On Jun 4, 2015, at 5:41 PM, Brandon Allbery <allbery.b@gmail.com> wrote:

On Thu, Jun 4, 2015 at 5:36 PM, Anthony Cowley <acowley@seas.upenn.edu> wrote:
> On Jun 4, 2015, at 5:22 PM, Herbert Valerio Riedel <hvr@gnu.org> wrote:
> new syntax, Cabal has no way to know that a new language syntax is
> required and that thereby needs exclude (not implemented yet) the
> affected package versions from the install-plan configuration space.

I can't parse your last sentence. The proposed syntax is currently a parse error, so a package that used it could depend on a GHC new enough to support it (eg with a base version constraint). No older packages would cause any errors whatsoever.

Your unstated assumption is that everyone always has the latest ghc.

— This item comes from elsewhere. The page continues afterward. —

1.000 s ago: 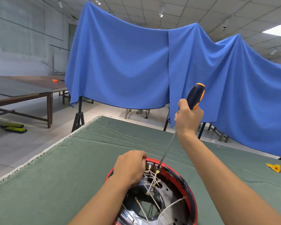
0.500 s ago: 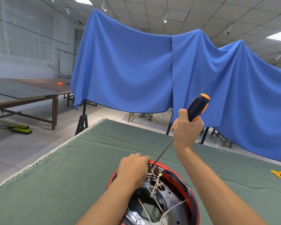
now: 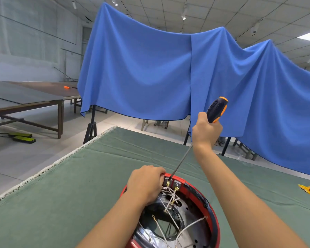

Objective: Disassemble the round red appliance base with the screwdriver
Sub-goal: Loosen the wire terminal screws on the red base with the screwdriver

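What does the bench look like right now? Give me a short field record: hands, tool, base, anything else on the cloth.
left hand: grips the far rim of the red base
right hand: holds the screwdriver by its handle
screwdriver tip: at the terminal block on the far rim
base: open, white wires exposed inside
surface: green cloth
other: yellow object at the cloth's right edge

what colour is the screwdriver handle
Black with orange trim, seen in the head view: the screwdriver handle sticks up from the right hand.
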Tool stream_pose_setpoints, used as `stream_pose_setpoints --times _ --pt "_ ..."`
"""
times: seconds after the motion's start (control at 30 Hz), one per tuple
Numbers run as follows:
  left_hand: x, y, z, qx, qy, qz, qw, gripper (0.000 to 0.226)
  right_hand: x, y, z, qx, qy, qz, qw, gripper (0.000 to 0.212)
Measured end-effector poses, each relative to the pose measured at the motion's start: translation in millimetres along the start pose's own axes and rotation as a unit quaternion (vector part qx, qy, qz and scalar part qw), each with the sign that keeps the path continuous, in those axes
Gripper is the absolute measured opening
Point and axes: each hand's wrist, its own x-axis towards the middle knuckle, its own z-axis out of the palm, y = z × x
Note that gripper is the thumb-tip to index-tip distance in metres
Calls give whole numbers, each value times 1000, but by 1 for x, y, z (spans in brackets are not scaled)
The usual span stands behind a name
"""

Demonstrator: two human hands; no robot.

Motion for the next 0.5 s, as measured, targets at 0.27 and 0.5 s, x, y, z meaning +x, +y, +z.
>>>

How do people who are on, say, Debian or CentOS, deal with a language change that is not compatible with their compiler? How does cabal avoid pulling in package versions using the new incompatible syntax?


I guess I'm just not familiar with how Debian and CentOS work, because this doesn't seem like a change to me, but you and hvr have much more experience than I do. How do those systems deal with a package that has a lower bound on base?

If I require base >= 7.9, does that get thrown out to work with GHC 7.4? How does that work?